Introduction: Advancements in technology have led to the adoption of digital workflows in dentistry, which require the segmentation of regions of interest from cone-beam computed tomography (CBCT) scans. These segmentations assist in diagnosis, treatment planning, and research. However, manual segmentation is an expensive and labor-intensive process. Therefore, automated methods, such as convolutional neural networks (CNNs), provide a more efficient way to generate segmentations from CBCT scans.
Methods: A three-dimensional UNet-based CNN model, utilizing the Medical Image Segmentation CNN framework, was used for training and generating predictions from CBCT scans. A dataset of 351 CBCT scans, with ground-truth labels created through manual segmentation using AI-assisted segmentation software, was prepared. Data preprocessing, augmentation, and model training were performed, and the performance of the proposed CNN model was analyzed.
Results: The CNN model achieved high accuracy in segmenting maxillary and mandibular teeth from CBCT scans, with average Dice Similarity Coefficient values of 91.83% and 91.35% for maxillary and mandibular teeth, respectively. Performance metrics, including Intersection over Union, precision, and recall, further confirmed the model's effectiveness.

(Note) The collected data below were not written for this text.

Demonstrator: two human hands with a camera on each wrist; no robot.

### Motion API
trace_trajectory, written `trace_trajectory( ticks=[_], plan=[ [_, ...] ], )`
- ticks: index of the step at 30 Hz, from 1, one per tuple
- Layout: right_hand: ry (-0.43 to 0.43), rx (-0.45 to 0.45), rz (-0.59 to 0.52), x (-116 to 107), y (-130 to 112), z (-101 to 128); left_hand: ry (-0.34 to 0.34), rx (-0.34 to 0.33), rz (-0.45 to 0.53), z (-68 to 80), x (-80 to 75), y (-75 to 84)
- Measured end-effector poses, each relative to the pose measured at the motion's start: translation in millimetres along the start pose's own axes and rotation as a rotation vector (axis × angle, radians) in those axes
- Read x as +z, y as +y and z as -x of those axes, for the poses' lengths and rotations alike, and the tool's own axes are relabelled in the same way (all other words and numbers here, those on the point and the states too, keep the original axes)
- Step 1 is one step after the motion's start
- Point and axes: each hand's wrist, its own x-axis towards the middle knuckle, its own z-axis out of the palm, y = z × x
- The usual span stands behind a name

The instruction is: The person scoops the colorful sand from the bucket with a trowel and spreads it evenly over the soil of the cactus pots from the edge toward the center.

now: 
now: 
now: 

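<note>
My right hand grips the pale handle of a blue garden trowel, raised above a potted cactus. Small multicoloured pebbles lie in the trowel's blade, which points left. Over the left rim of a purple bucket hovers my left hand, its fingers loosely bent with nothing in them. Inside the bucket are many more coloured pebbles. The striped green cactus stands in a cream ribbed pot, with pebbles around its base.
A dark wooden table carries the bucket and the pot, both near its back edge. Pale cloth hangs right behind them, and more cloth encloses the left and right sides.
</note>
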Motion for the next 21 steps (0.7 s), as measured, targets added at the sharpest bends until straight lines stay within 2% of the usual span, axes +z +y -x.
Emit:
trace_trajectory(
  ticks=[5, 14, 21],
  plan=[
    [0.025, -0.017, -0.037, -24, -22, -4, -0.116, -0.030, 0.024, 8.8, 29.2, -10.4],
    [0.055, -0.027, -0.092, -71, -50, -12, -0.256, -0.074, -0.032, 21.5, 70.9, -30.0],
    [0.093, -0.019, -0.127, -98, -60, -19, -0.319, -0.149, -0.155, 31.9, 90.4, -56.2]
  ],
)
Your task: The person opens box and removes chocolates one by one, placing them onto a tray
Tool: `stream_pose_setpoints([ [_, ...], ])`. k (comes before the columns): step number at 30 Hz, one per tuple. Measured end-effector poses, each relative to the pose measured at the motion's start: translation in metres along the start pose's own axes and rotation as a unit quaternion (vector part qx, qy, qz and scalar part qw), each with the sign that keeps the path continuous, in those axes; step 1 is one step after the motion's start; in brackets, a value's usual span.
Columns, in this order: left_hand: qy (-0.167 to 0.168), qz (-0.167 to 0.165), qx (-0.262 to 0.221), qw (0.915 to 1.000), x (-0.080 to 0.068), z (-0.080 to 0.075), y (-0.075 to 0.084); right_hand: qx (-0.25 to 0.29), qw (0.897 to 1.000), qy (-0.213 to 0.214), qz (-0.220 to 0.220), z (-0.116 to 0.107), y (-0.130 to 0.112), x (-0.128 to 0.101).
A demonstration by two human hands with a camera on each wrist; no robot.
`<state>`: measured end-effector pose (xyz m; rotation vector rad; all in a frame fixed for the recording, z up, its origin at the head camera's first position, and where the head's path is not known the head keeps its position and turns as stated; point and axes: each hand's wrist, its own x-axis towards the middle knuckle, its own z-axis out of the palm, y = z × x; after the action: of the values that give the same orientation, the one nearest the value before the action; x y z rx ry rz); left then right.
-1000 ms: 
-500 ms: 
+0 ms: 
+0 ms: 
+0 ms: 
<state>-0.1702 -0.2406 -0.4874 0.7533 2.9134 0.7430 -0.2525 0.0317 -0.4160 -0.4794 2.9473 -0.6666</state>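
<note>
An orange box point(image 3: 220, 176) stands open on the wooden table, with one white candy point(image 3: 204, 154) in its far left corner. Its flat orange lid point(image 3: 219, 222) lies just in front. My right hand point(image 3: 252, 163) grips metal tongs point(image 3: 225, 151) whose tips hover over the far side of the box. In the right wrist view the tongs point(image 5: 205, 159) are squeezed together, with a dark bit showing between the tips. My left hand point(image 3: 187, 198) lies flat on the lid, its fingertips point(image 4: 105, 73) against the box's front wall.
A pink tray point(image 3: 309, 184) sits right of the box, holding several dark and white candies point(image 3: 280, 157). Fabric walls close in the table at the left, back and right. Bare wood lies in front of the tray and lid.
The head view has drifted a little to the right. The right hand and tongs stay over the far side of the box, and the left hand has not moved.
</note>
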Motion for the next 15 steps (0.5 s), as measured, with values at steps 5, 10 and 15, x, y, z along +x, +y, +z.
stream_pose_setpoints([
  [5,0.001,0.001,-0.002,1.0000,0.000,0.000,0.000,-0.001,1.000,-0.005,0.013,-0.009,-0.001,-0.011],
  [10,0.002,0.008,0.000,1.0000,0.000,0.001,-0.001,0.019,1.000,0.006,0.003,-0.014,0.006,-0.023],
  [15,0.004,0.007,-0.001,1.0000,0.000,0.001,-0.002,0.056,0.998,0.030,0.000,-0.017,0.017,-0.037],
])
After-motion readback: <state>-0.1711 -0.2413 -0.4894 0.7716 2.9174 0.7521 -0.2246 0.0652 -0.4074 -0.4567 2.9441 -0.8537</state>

Conclusions: The study demonstrates the efficacy of the three-dimensional UNet-based CNN model within the Medical Image Segmentation CNN framework for automated segmentation of maxillary and mandibular dentition from CBCT scans. Automated segmentation using CNNs has the potential to deliver accurate and efficient results, offering a significant advantage over traditional segmentation methods.